“Cultures get transformed not deliberately or programmatically but by the unpredictable effects of social, political, and technological change, and by random acts of pollination.” So writes Louis Menand in his new book about culture (principally art, criticism, and political thought) during the Cold War. In detailing a transformation in Western attitudes on art, film, and literature during the tumultuous decades of the Cold War, Menand cements himself as a great storyteller about a time when stories were all the rage.
The term “Free World” is an important and ubiquitous one. Over the past few years, the term has been weaponized for domestic politics. It was not the first time “The Free World” has been wielded for political purposes. Going back to the Cold War era, Western states self-identified as free, liberal, and democratic in contrast to Soviet despotism, authoritarianism, and totalitarianism. But what was the real spirit of “The Free World”? Louis Menand argues art, thought, and writing is what truly distinguished “The Free World” from the Soviet bloc. In the former, despite protest and opposition, “the free play of the mind” rushed free with renewed life and energy which contributed to that transformation of Western culture.

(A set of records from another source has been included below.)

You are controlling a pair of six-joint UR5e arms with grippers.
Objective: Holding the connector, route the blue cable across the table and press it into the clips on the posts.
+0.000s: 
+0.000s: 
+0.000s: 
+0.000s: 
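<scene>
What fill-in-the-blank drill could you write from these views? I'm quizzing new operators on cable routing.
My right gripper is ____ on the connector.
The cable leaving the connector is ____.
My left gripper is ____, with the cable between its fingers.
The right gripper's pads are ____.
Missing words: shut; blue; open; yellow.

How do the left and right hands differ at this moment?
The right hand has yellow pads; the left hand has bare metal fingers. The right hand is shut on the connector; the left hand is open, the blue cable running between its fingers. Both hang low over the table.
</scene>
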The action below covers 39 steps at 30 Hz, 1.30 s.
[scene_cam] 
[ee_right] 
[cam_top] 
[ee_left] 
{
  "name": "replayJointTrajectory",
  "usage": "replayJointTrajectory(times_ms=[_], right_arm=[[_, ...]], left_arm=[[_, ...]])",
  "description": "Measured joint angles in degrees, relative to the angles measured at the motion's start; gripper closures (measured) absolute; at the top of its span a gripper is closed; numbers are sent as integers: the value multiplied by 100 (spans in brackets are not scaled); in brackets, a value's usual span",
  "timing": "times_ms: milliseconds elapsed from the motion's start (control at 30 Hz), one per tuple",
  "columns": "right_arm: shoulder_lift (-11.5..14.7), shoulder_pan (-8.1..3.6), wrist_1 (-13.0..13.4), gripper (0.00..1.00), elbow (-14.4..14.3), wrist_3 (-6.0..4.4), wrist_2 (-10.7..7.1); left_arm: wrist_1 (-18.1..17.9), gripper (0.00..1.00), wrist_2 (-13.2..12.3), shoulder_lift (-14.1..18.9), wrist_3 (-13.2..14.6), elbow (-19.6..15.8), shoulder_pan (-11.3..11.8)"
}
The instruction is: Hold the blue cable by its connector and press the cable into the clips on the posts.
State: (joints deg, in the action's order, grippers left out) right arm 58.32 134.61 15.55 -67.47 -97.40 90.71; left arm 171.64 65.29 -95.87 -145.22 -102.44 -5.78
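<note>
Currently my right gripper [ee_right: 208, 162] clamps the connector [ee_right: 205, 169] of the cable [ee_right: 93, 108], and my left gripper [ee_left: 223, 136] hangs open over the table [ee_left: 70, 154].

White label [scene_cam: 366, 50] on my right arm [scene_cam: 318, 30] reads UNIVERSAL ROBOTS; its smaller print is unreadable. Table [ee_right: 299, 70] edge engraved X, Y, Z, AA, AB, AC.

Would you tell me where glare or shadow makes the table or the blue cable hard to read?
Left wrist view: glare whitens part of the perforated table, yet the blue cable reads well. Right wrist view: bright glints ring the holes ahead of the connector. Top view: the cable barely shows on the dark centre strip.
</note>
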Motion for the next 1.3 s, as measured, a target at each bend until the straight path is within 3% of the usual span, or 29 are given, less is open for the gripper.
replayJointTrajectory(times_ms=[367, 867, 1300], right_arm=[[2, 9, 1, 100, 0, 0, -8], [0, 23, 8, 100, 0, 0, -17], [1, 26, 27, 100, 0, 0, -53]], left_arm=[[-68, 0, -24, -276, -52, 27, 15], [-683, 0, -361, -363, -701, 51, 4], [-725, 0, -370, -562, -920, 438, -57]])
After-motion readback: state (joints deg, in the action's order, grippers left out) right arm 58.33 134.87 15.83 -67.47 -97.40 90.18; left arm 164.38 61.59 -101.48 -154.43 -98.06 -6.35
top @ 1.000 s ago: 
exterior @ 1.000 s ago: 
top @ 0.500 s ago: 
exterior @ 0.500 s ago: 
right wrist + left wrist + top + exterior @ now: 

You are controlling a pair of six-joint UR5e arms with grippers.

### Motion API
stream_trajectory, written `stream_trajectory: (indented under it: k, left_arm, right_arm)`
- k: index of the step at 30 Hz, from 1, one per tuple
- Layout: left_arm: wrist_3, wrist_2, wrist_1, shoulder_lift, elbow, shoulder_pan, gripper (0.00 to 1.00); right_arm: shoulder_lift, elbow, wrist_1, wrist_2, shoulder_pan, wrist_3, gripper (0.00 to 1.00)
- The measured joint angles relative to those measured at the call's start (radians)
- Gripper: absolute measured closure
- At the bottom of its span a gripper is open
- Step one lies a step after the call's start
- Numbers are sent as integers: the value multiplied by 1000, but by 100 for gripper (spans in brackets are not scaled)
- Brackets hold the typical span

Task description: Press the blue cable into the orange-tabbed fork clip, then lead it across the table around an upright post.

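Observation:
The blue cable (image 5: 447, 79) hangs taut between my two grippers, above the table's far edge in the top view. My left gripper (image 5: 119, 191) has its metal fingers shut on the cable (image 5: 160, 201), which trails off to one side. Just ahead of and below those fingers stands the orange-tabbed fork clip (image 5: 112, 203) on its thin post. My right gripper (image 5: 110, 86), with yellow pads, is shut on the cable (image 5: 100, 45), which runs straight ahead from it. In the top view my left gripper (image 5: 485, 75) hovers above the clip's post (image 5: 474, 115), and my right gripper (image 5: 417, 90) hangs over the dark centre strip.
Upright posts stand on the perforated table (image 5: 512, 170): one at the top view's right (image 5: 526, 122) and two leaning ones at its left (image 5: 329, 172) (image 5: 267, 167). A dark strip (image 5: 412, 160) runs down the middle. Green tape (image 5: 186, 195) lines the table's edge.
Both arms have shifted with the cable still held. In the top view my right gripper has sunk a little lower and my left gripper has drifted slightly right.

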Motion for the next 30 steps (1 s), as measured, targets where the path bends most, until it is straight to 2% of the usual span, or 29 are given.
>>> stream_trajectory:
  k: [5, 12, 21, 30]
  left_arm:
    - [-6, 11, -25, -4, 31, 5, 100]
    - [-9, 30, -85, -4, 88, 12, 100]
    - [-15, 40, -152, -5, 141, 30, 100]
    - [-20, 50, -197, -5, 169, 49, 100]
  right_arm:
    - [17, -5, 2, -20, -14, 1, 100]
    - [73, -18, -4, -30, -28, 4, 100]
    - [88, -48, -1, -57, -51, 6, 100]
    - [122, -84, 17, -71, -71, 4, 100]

The Free World: Art and Thought in the Cold War is a book written by a liberal for liberals. In many ways, the book also reads as a eulogy to a liberal, liberalizing, and internationalist America. “This book is about a time when the United States was actively engaged with the rest of the world,” the opening sentence reads. It is hard not to read the book’s opening as an implicit condemnation of the Trump Administration’s supposed insular turn after the 2016 election.
1945-1975 is the era in which Menand concentrates his story, stopping well short of 1989 and the fall of the Berlin Wall. From George Kennan’s “X Article” in the aftermath of the Second World War, establishing the Cold War political paradigm and President Harry Truman’s denunciation of Stalinism and the Soviet Union, to the Fall of Saigon in April of 1975, Menand provides a concise overview of the highlights of the social, political, technological, and random acts of societal change that augmented American (and European) attitudes and sensibilities toward art, cinema, literature, and politics…
Read my full review at Merion West: Review Louis Menand’s “The Free World” (14 June 2021). Read Merion West! A wonderful online journal of arts, culture, and politics. (Not just because I write for them.)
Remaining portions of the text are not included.